Is there anything that I see?
He is pale, cool, and mottled,
with a refill of 3 seconds, a rapid heart rate,
but no murmurs. He's crying and
moving all limbs, and he is slightly
cool to touch. So right now as a group,
we're thinking that this child probably has sepsis.
We have the child on a heart monitor here.
Let's get a 12 ECG, if we can as well.
Let's get this child some Tylenol.
I'm getting the Tylenol. Thank you.
All right. So this is
a very fast rhythm. I don't see any P waves,
so this could still be sinus tachycardia.
The child becomes less responsive, begins sweating,
has a diminished pulse, and the heart rate goes up to 270.
Let's call a code pink, get paediatrics down here,
get anesthesia down here. This child needs
to be intubated. (Dr. Michael Zaldman)
Given the fact that we're a Regional Paediatric Centre
and we're becoming a teaching hospital,
I think it's important for us to be as good as we can be.
And ultimately, if we practice this,
it'll be to the benefit of the kids that come in here.
We'll give them the best care they can get.
And there's good studies to show that people that,
when you work in this kind of situation,
if you work as a team, then the outcome is better.
And so, by practicing, and by getting the roles
straightened out, and by bouncing ideas off each other,
it actually works well, and it allows us to work as a unit
much more cohesively. (Dr. Ray Lim)
Being able to go through a run like this
is actually very important, because in reality, we don't see codes like this very frequently,
so you can get rusty very easily.
You know, being able to practice under a pressure situation
is very important. And it allows you to practice
your communication with your team.
So it's very good. It was extremely successful.
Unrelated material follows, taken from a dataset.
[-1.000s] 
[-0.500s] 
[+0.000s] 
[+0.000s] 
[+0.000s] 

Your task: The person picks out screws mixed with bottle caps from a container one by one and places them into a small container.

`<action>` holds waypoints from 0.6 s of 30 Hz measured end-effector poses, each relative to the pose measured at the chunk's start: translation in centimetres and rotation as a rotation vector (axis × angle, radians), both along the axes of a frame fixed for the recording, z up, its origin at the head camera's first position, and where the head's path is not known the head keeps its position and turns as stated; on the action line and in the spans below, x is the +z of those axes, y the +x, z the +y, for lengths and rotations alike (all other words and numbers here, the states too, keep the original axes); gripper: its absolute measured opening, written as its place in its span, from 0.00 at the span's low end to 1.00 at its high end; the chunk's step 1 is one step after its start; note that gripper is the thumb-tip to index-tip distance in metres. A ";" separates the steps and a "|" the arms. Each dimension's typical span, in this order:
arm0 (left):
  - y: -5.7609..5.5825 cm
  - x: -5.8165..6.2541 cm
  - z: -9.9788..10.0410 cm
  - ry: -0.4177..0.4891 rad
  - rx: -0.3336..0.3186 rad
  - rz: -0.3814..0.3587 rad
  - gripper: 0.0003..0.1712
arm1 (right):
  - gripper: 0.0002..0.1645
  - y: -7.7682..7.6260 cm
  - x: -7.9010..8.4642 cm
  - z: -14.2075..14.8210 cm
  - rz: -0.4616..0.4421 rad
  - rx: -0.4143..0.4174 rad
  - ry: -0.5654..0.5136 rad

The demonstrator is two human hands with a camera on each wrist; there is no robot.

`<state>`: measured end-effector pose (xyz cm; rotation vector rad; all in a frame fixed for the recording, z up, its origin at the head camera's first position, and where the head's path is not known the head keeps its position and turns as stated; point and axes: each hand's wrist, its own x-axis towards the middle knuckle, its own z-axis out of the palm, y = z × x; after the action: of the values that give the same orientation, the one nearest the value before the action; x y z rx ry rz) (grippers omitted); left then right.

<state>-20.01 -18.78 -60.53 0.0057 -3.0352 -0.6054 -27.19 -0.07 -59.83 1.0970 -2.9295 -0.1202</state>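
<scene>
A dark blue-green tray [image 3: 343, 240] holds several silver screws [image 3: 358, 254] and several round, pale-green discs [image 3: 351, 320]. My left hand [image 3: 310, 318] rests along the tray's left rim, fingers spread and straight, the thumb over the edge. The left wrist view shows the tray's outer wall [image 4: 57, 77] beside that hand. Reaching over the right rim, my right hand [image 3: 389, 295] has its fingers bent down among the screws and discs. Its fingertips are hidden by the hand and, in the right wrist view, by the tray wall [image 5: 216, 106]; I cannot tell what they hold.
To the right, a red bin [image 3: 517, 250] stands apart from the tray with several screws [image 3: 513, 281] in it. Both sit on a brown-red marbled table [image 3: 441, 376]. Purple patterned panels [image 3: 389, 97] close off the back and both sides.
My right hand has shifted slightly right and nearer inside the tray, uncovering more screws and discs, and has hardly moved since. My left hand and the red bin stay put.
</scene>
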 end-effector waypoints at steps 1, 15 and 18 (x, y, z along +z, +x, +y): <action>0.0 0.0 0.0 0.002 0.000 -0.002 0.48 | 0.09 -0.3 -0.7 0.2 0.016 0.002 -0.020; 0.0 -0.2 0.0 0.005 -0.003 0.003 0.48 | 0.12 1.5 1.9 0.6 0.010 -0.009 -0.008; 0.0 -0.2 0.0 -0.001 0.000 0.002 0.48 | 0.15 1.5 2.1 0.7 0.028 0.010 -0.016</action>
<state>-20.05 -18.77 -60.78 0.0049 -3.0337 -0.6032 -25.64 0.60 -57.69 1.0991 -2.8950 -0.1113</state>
The feedback we received from the staff that have gone through
the session, they feel that having this practice and working together as a team will optimize
the care that they're able to provide
to our community, and to the children
who present in our emergency department.
[music]
Thanks for joining us. We hope you enjoyed the show.
On behalf of everyone here at Credit Valley Hospital,
we wish you good health.
Remember, do your best, and life will do the rest.
For Credit Valley Contact, I'm Dan McGann.